Montrose & Museum District
Baileson Brewing Co. (2322 Bissonnet St., 832-516-9828; bailesonbrewing.com) is an easygoing 1,600-square-foot space that formerly was an auto service center in Boulevard Oaks on the edge of Rice Village. Co-owners Adam Cryer and wife Sarah Pope focus on hand-crafted ales and currently serve 10 on tap.
Under the Radar Brewery (1506 Truxillo St., 281- 974-1473; undertheradarbrewery.com) offers all-day $4 pints on Mondays and Wednesdays. The taproom typically features five signature beers that are distributed to bars and restaurants in addition to special one-batch-only releases available only at Under the Radar.
The Phoenix on Westheimer (1915 Westheimer, 713-526-3100; phoenixow.com) is described by beer enthusiasts as a true British brewpub that serves standards like Sierra Nevada Hazy Little Thing and Stella Artois Lager, along with its own brews, including Red Irish Ale, Eat Your Wheaties and Dirty Blond. There is a full-service kitchen with an eclectic menu that includes fish and chips, chicken piccata, and even a plant-based burger.
Touring Houston’s breweries
There are no entrance fees to visit and tour the breweries. However, visithoustontexas.com offers brew passes.

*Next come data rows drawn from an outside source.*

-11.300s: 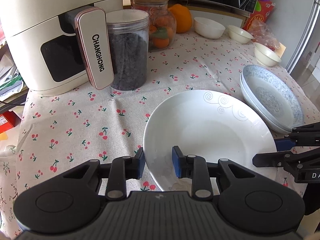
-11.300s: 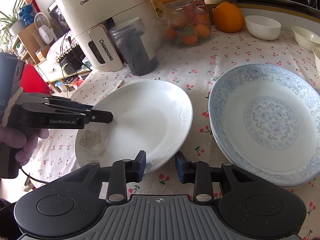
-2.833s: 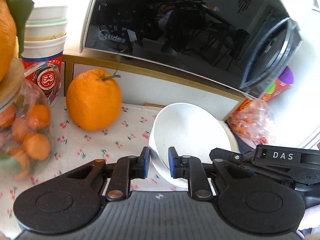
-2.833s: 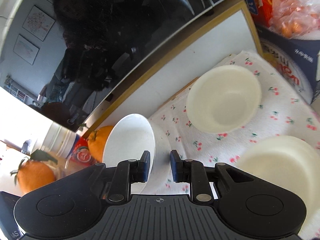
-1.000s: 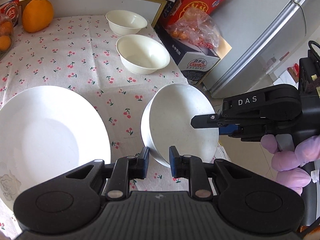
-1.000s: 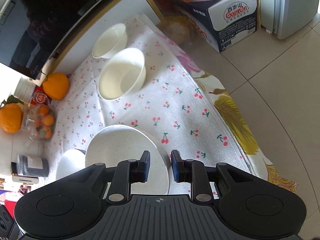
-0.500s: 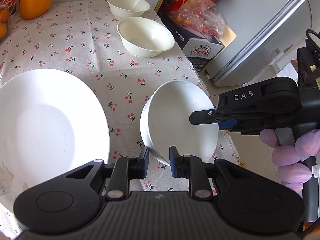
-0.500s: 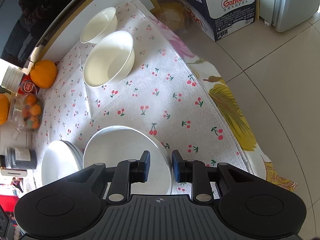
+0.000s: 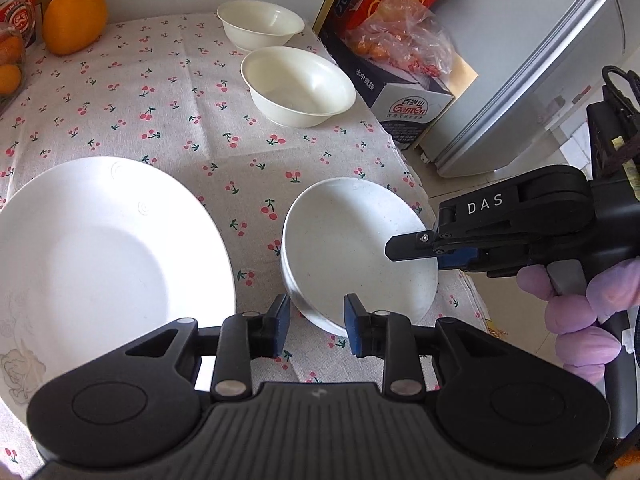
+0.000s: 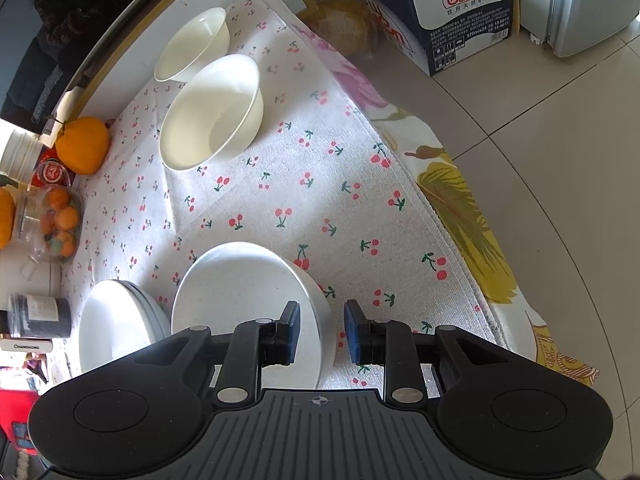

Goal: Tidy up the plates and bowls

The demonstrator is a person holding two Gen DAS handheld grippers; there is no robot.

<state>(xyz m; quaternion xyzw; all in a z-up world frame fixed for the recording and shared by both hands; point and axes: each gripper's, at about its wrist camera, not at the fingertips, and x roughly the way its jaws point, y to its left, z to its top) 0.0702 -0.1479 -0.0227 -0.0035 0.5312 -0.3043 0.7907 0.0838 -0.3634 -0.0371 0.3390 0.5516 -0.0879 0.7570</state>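
A white bowl (image 9: pixel 352 248) sits on the cherry-print tablecloth (image 9: pixel 168 120) near the table's right edge, toward the near corner, with both grippers at its rim. The left gripper (image 9: pixel 315 326) straddles the near part of the rim; its jaws have just been opening, and the blue pads (image 9: pixel 282 320) now stand slightly apart from the rim, which lies between them without being pinched. The right gripper (image 10: pixel 319 330) comes at the bowl (image 10: pixel 248 304) from the table's right edge, one finger inside the bowl and the other outside its wall, the gap narrow; from the left wrist view its upper finger reaches over the rim, but whether the pads press the wall cannot be told for sure. A hand in a purple glove (image 9: pixel 580 312) holds that gripper's handle. Just to the left of the bowl lies a large white plate (image 9: pixel 100 264), close to it but not touching; in the right wrist view it shows as the top of a small stack of plates (image 10: pixel 116 320). Farther back along the right edge stand two cream bowls, the nearer one (image 9: pixel 298 86) larger and the farther one (image 9: pixel 260 24) close to the back edge, just beside each other. An orange fruit (image 9: pixel 74 18) rests at the back left of the cloth. Off the table to the right, on the tiled floor, stands a cardboard box (image 10: pixel 460 8) printed with a brand name, with a bag of small orange things (image 9: pixel 400 36) on top.
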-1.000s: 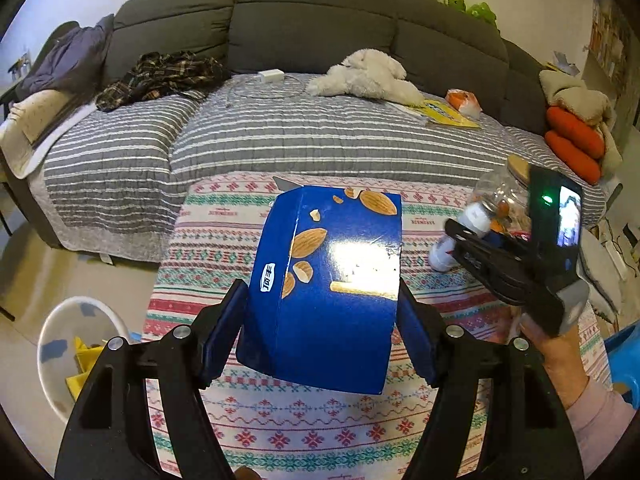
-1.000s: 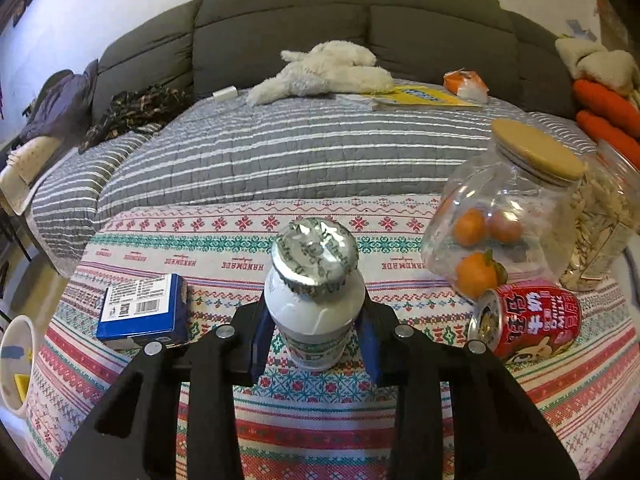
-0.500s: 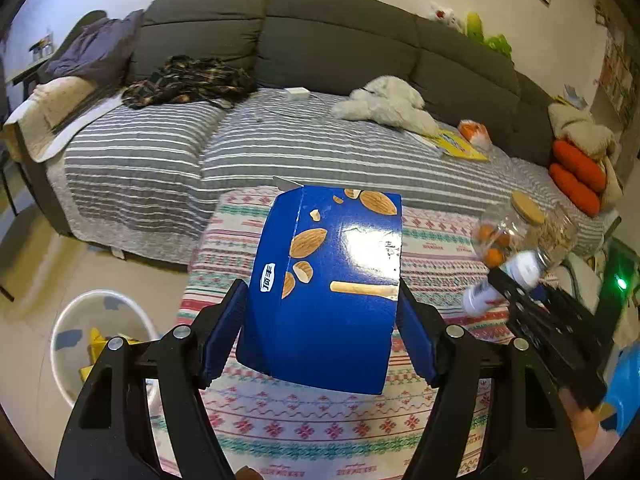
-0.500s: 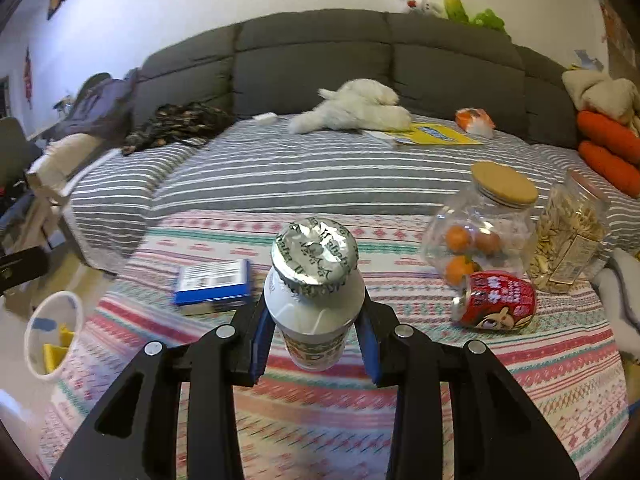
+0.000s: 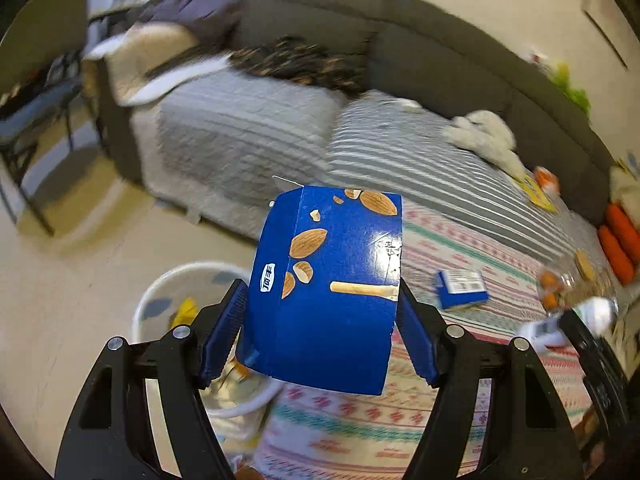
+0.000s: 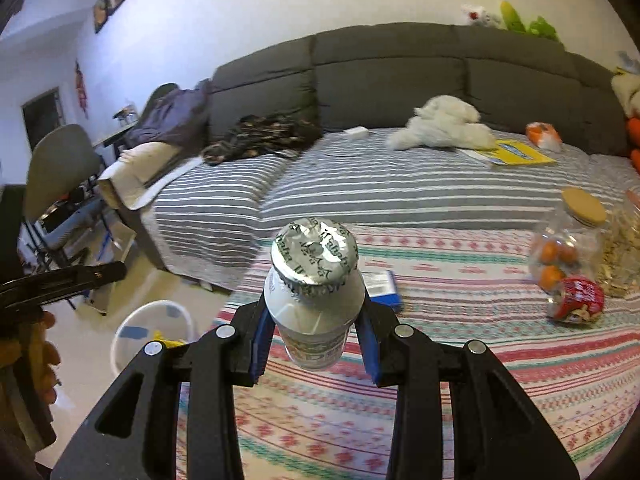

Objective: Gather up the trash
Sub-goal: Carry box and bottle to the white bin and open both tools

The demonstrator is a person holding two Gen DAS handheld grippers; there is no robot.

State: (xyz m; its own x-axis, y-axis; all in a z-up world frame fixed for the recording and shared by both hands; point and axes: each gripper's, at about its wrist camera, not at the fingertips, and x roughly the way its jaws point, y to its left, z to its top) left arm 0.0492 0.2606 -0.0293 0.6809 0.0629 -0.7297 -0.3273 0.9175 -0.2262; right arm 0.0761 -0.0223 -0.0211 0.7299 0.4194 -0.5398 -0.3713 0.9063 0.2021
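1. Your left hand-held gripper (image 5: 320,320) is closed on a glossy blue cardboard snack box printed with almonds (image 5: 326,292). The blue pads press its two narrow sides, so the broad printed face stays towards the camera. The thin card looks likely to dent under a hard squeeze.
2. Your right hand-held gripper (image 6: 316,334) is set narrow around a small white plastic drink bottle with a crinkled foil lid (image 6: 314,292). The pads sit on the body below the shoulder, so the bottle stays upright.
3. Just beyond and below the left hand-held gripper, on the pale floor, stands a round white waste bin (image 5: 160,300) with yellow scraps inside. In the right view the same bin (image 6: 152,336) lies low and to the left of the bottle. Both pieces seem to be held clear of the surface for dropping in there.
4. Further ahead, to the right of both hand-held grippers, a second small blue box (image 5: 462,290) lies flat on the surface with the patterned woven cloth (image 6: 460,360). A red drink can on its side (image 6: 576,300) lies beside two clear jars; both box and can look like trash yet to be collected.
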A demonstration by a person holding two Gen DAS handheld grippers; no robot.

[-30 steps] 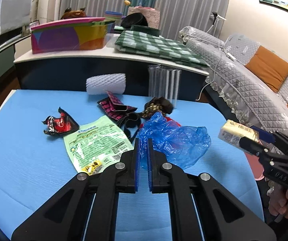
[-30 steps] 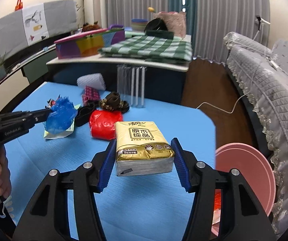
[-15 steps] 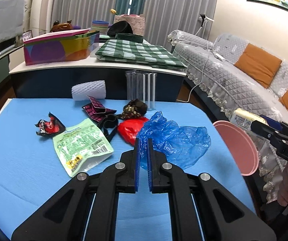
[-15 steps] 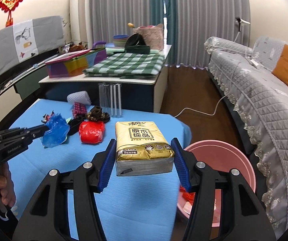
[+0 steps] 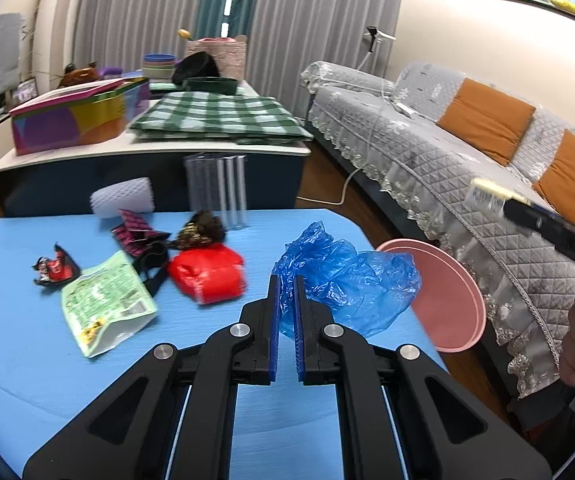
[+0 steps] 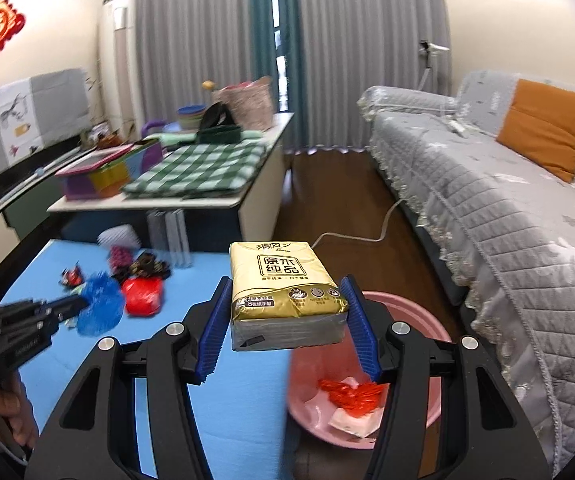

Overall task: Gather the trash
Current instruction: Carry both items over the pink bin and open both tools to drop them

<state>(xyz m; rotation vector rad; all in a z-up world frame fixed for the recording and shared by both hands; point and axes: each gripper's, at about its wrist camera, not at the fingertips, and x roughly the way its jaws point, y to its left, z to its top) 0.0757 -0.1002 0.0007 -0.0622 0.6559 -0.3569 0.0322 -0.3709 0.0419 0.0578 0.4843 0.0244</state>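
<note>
Right gripper (image 6: 287, 320) clamped on the gold tissue pack (image 6: 287, 300), blue pads pressed to both short sides, pack level and clear of the table (image 6: 223, 400). Left gripper (image 5: 286, 320) pinched nearly closed on a crumpled blue bag (image 5: 347, 280), most of it hanging free beyond the fingertips. Pink bin (image 6: 407, 312) on the floor just off the table's corner, below and beyond the pack in the right view, with red scraps and white paper already inside.

Step in hand, by the look of it: carrying both pieces to the bin. To do well:

- Bring the pack fully over the bin's mouth before letting go; from the right view, part of it seems over the table edge.
- Lower toward the rim first, so the pack drops in flat and does not bounce off.
- Open wide in one move; a slow release may tip it sideways.
- Keep the bag pinched until it hangs inside the rim. Light film drifts and clings, so a shake may be needed.
- Keep the two tools apart over the bin.

Left on the table: red wrapper (image 5: 207, 276), green pouch (image 5: 107, 304), small red-black wrapper (image 5: 55, 268), dark scraps (image 5: 201, 230) and a white foam sleeve (image 5: 123, 196).
</note>
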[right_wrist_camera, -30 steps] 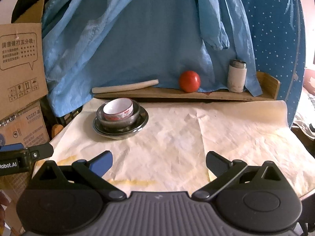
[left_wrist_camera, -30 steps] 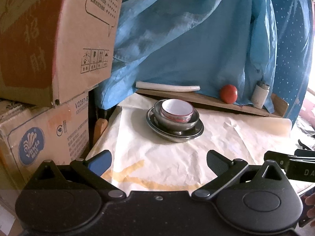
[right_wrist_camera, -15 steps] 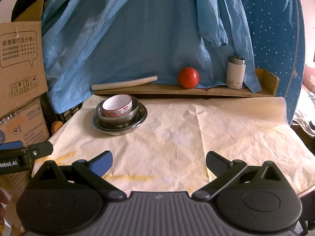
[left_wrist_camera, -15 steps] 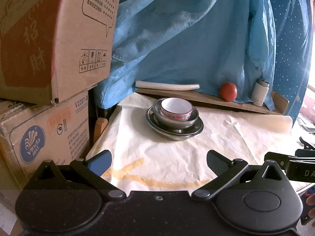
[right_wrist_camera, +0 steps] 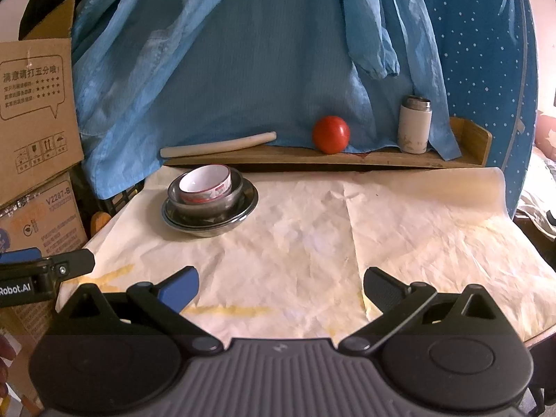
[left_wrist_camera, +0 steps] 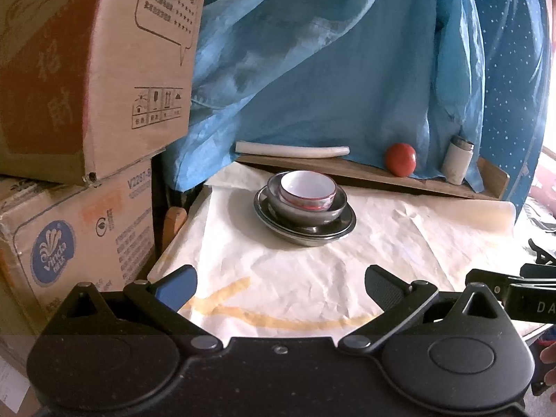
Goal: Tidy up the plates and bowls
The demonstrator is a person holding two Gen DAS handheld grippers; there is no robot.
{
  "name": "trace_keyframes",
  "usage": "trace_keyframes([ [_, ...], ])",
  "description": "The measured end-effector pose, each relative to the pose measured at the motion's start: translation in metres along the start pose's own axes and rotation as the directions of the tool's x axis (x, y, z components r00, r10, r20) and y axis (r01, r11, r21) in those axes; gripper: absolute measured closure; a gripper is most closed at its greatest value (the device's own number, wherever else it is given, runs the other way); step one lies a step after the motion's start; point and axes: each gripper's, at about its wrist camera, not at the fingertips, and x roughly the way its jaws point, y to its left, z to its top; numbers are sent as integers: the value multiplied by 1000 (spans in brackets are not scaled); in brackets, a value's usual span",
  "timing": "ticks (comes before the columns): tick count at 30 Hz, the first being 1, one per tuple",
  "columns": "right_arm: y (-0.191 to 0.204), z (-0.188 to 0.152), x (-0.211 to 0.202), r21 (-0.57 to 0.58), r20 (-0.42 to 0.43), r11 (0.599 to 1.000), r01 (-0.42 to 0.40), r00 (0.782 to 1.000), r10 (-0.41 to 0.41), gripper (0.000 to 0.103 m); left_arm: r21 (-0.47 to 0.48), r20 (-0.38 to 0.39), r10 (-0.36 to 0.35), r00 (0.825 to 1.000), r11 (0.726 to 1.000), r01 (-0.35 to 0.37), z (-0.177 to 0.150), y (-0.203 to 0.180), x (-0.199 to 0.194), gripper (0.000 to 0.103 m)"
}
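I hold both claws spread wide and empty above the near edge of the tabletop [right_wrist_camera: 312, 243], the left claw [left_wrist_camera: 279, 286] and the right claw [right_wrist_camera: 279, 286] well short of the dishes. The stack sits toward the far left: a white bowl with a red rim [left_wrist_camera: 307, 189] nested in a steel bowl [left_wrist_camera: 333, 208], both on a steel plate [left_wrist_camera: 305, 232]. I judge the stacking looks done, so the main risk is disturbing it. The white bowl leans inside the steel one in the right view, and a nudge could tip it out. The crumpled paper cover [right_wrist_camera: 434, 226] could snag a finger and drag the stack toward the edge. The tomato [right_wrist_camera: 330, 134] on the back ledge [right_wrist_camera: 382, 160] could roll if bumped.
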Motion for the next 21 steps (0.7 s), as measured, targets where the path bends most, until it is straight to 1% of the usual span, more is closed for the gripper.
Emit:
trace_keyframes([
  [21,-1,-1,0,5,-2,1000,-6,1000,6,0,-1,0,4,1000,1000,-4,1,0,-1,1],
])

For example, a one-day pass allows you to sample various brews from four participating breweries for $28.95, or take your time and sample the offerings at 12 breweries with a 90-day pass for $74.95. A three-day pass is available for $39.95 and lets you explore the various offerings from 12 breweries across Greater Houston. Visithoustontexas.com is part of the Houston First Corporation (HFC), the official destination-marketing organization for the City of Houston.
Tour de Brewery offers tours Wednesdays through Mondays. Prices range from $69 to $89 and include beer, bike, and helmet. For more information, call 346-268-7610 or visit tourdebreweryhouston.com.
Editor’s note: Buzz dining columnist Dai Huynh is a James Beard food-journalism award winner and longtime Houston-based restaurant writer.